⟨

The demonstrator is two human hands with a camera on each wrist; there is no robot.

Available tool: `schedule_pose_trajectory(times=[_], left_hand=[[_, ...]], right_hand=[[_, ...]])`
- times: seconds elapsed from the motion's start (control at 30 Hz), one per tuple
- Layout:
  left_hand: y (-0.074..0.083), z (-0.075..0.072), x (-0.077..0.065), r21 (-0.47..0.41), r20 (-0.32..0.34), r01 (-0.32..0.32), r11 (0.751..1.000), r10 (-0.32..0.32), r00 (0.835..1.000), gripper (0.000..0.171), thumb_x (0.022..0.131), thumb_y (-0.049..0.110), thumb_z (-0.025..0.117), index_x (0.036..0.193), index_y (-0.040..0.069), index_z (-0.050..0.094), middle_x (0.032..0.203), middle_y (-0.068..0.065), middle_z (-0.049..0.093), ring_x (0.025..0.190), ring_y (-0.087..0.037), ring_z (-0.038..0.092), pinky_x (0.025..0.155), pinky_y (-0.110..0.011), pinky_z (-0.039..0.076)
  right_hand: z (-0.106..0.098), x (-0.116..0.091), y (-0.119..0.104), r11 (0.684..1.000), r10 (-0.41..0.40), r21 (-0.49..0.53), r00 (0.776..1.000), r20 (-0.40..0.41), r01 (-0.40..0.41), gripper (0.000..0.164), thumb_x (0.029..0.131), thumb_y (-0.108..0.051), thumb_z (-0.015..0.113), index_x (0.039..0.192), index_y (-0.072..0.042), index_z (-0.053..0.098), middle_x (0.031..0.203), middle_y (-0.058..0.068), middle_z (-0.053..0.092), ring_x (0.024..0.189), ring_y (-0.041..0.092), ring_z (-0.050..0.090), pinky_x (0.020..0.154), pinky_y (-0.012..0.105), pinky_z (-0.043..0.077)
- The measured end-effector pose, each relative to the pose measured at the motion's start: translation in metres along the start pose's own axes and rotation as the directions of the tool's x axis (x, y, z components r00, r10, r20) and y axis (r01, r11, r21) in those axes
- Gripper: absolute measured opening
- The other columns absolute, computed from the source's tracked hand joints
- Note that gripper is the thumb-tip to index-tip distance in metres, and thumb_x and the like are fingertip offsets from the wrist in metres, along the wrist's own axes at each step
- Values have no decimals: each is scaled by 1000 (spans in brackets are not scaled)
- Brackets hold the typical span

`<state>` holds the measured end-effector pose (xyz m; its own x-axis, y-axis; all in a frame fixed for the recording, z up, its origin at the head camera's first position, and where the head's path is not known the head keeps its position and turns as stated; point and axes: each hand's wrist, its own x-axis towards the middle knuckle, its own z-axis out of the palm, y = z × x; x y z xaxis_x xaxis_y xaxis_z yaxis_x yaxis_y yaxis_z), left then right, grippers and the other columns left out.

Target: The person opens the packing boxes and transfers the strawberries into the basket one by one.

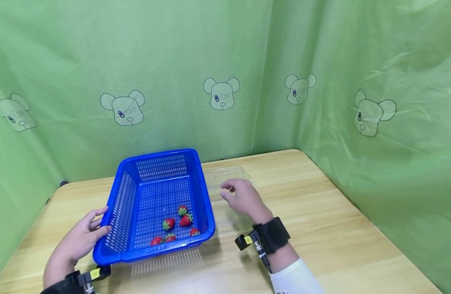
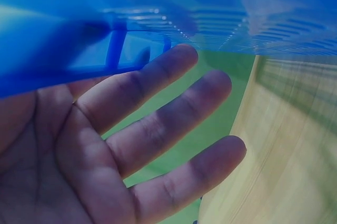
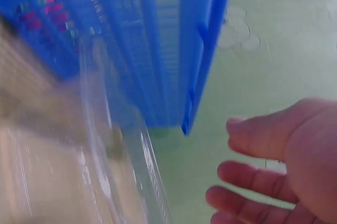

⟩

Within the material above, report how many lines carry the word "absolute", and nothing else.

Response for this exercise - 2